Table of Contents
Fetching ...

Beyond Viewpoint: Robust 3D Object Recognition under Arbitrary Views through Joint Multi-Part Representation

Linlong Fan, Ye Huang, Yanqi Ge, Wen Li, Lixin Duan

TL;DR

The paper tackles 3D object recognition under arbitrary views where object poses and the number of viewpoints vary and inputs are unaligned. It proposes PANet, a part-based representation that localizes discriminative parts in each view via weakly supervised cues, refines cross-view part information with an Adaptive Part Refinement transformer, and combines multiple global parts into a robust object descriptor. The approach introduces a cross-view association mechanism and part-aware loss to ensure diverse, informative part features, achieving state-of-the-art performance on ScanObjectNN, ModelNet, and RGBD, especially in arbitrary-view settings. These results demonstrate the practical impact of part-level, view-robust representations for real-world 3D recognition tasks and offer improved interpretability through part-level reasoning.

Abstract

Existing view-based methods excel at recognizing 3D objects from predefined viewpoints, but their exploration of recognition under arbitrary views is limited. This is a challenging and realistic setting because each object has different viewpoint positions and quantities, and their poses are not aligned. However, most view-based methods, which aggregate multiple view features to obtain a global feature representation, hard to address 3D object recognition under arbitrary views. Due to the unaligned inputs from arbitrary views, it is challenging to robustly aggregate features, leading to performance degradation. In this paper, we introduce a novel Part-aware Network (PANet), which is a part-based representation, to address these issues. This part-based representation aims to localize and understand different parts of 3D objects, such as airplane wings and tails. It has properties such as viewpoint invariance and rotation robustness, which give it an advantage in addressing the 3D object recognition problem under arbitrary views. Our results on benchmark datasets clearly demonstrate that our proposed method outperforms existing view-based aggregation baselines for the task of 3D object recognition under arbitrary views, even surpassing most fixed viewpoint methods.

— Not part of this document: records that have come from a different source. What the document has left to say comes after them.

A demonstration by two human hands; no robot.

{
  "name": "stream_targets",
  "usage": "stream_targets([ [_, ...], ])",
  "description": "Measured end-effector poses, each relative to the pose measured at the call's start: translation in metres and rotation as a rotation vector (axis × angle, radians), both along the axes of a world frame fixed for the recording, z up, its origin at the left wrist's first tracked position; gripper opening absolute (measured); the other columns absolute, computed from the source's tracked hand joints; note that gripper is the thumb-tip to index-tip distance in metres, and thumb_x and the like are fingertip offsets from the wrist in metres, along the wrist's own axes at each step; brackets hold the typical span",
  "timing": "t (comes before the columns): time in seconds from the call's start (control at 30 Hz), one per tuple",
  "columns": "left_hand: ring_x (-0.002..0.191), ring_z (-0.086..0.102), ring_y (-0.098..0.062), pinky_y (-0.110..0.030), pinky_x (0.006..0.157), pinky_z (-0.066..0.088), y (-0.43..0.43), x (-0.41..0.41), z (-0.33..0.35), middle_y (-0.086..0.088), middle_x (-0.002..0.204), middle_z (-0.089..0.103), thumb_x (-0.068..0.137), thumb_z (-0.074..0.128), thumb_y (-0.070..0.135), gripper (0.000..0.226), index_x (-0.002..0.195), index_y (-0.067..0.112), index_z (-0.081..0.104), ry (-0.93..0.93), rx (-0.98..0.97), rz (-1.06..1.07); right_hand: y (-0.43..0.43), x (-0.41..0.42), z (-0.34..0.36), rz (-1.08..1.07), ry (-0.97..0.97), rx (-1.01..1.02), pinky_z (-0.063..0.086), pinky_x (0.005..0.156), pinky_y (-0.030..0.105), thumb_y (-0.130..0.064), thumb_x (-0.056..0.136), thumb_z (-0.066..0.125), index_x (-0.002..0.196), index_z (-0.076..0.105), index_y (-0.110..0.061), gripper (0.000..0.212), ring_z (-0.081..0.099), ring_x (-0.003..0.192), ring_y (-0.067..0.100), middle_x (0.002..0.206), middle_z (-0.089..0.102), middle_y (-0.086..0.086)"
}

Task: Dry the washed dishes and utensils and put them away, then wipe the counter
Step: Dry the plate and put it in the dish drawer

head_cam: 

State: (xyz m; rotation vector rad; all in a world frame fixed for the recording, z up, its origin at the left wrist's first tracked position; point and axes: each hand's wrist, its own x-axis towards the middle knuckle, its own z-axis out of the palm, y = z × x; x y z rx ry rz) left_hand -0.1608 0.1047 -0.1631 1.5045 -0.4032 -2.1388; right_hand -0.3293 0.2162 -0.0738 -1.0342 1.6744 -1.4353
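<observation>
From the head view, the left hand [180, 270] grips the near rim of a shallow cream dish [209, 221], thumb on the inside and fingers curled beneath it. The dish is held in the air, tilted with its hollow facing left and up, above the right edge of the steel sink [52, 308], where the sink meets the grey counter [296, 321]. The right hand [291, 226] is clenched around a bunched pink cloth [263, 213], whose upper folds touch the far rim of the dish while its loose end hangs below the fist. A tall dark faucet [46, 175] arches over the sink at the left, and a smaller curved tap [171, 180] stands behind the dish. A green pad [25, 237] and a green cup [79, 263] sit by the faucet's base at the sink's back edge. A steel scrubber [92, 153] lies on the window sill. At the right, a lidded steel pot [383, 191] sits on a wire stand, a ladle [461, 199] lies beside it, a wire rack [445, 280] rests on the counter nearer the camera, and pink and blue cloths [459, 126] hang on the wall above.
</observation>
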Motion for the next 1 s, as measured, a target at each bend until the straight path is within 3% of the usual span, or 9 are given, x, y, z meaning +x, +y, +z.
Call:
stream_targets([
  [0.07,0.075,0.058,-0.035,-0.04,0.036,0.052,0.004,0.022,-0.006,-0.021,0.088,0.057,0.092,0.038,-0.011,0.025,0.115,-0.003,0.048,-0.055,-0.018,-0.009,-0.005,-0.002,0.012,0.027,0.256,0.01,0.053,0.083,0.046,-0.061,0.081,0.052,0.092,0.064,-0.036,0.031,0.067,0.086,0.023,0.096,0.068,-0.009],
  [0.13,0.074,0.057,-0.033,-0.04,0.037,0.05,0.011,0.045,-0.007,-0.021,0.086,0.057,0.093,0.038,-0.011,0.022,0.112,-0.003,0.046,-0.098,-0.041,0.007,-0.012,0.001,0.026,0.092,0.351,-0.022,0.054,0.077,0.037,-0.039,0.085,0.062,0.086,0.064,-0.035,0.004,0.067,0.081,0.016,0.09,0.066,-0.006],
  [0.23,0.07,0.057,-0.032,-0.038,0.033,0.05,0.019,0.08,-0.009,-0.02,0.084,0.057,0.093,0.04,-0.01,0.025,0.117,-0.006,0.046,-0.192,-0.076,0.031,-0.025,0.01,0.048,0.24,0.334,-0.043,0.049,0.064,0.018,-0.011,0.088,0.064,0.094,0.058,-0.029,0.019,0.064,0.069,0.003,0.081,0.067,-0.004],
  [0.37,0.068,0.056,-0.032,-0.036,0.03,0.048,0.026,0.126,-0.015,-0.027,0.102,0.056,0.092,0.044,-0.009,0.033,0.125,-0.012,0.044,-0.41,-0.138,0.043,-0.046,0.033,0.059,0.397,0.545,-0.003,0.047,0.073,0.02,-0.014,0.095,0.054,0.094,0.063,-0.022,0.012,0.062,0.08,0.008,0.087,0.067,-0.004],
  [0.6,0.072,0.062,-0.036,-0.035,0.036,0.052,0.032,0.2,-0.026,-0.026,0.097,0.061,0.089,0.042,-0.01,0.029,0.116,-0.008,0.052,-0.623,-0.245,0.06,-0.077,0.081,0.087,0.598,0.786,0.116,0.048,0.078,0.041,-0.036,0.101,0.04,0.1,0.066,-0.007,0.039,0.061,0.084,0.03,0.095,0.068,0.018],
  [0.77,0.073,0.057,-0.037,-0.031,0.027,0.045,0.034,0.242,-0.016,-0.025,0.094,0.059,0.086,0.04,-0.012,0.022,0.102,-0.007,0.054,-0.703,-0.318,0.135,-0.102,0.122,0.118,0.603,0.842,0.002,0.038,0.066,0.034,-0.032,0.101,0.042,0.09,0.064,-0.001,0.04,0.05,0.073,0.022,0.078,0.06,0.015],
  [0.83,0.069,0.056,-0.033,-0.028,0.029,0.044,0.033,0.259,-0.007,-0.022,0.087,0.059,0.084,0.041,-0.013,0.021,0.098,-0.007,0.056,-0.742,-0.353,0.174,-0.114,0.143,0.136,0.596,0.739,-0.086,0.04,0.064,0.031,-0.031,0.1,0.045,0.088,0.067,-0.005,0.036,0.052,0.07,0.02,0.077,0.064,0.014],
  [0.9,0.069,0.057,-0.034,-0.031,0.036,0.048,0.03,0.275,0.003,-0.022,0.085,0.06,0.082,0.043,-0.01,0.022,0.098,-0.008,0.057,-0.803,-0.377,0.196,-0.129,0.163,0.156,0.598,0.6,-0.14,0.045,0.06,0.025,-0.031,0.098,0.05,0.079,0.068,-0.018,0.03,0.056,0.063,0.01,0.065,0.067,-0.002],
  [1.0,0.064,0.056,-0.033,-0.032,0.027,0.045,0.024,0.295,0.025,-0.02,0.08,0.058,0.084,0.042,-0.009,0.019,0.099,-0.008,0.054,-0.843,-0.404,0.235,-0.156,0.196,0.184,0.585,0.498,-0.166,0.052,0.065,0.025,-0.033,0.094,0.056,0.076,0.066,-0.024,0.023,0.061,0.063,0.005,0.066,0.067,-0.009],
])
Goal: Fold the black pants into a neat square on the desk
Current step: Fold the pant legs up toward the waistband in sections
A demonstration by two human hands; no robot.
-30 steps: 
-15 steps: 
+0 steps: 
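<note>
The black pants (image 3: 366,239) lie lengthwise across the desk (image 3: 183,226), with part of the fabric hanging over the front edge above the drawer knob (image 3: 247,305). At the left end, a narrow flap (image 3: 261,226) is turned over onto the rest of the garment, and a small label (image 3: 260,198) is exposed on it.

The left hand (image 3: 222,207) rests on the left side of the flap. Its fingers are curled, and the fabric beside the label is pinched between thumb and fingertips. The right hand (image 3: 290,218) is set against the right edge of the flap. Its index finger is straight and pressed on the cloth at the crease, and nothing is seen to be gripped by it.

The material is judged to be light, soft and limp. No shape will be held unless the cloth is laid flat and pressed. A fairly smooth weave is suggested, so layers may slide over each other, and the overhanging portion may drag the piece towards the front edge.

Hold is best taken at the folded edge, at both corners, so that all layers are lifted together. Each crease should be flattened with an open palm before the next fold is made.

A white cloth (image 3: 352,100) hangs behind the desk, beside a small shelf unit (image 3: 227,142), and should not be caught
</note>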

Beyond Viewpoint: Robust 3D Object Recognition under Arbitrary Views through Joint Multi-Part Representation

TL;DR

The paper tackles 3D object recognition under arbitrary views where object poses and the number of viewpoints vary and inputs are unaligned. It proposes PANet, a part-based representation that localizes discriminative parts in each view via weakly supervised cues, refines cross-view part information with an Adaptive Part Refinement transformer, and combines multiple global parts into a robust object descriptor. The approach introduces a cross-view association mechanism and part-aware loss to ensure diverse, informative part features, achieving state-of-the-art performance on ScanObjectNN, ModelNet, and RGBD, especially in arbitrary-view settings. These results demonstrate the practical impact of part-level, view-robust representations for real-world 3D recognition tasks and offer improved interpretability through part-level reasoning.

Abstract

Existing view-based methods excel at recognizing 3D objects from predefined viewpoints, but their exploration of recognition under arbitrary views is limited. This is a challenging and realistic setting because each object has different viewpoint positions and quantities, and their poses are not aligned. However, most view-based methods, which aggregate multiple view features to obtain a global feature representation, hard to address 3D object recognition under arbitrary views. Due to the unaligned inputs from arbitrary views, it is challenging to robustly aggregate features, leading to performance degradation. In this paper, we introduce a novel Part-aware Network (PANet), which is a part-based representation, to address these issues. This part-based representation aims to localize and understand different parts of 3D objects, such as airplane wings and tails. It has properties such as viewpoint invariance and rotation robustness, which give it an advantage in addressing the 3D object recognition problem under arbitrary views. Our results on benchmark datasets clearly demonstrate that our proposed method outperforms existing view-based aggregation baselines for the task of 3D object recognition under arbitrary views, even surpassing most fixed viewpoint methods.
Paper Structure (12 sections, 6 equations, 5 figures, 8 tables)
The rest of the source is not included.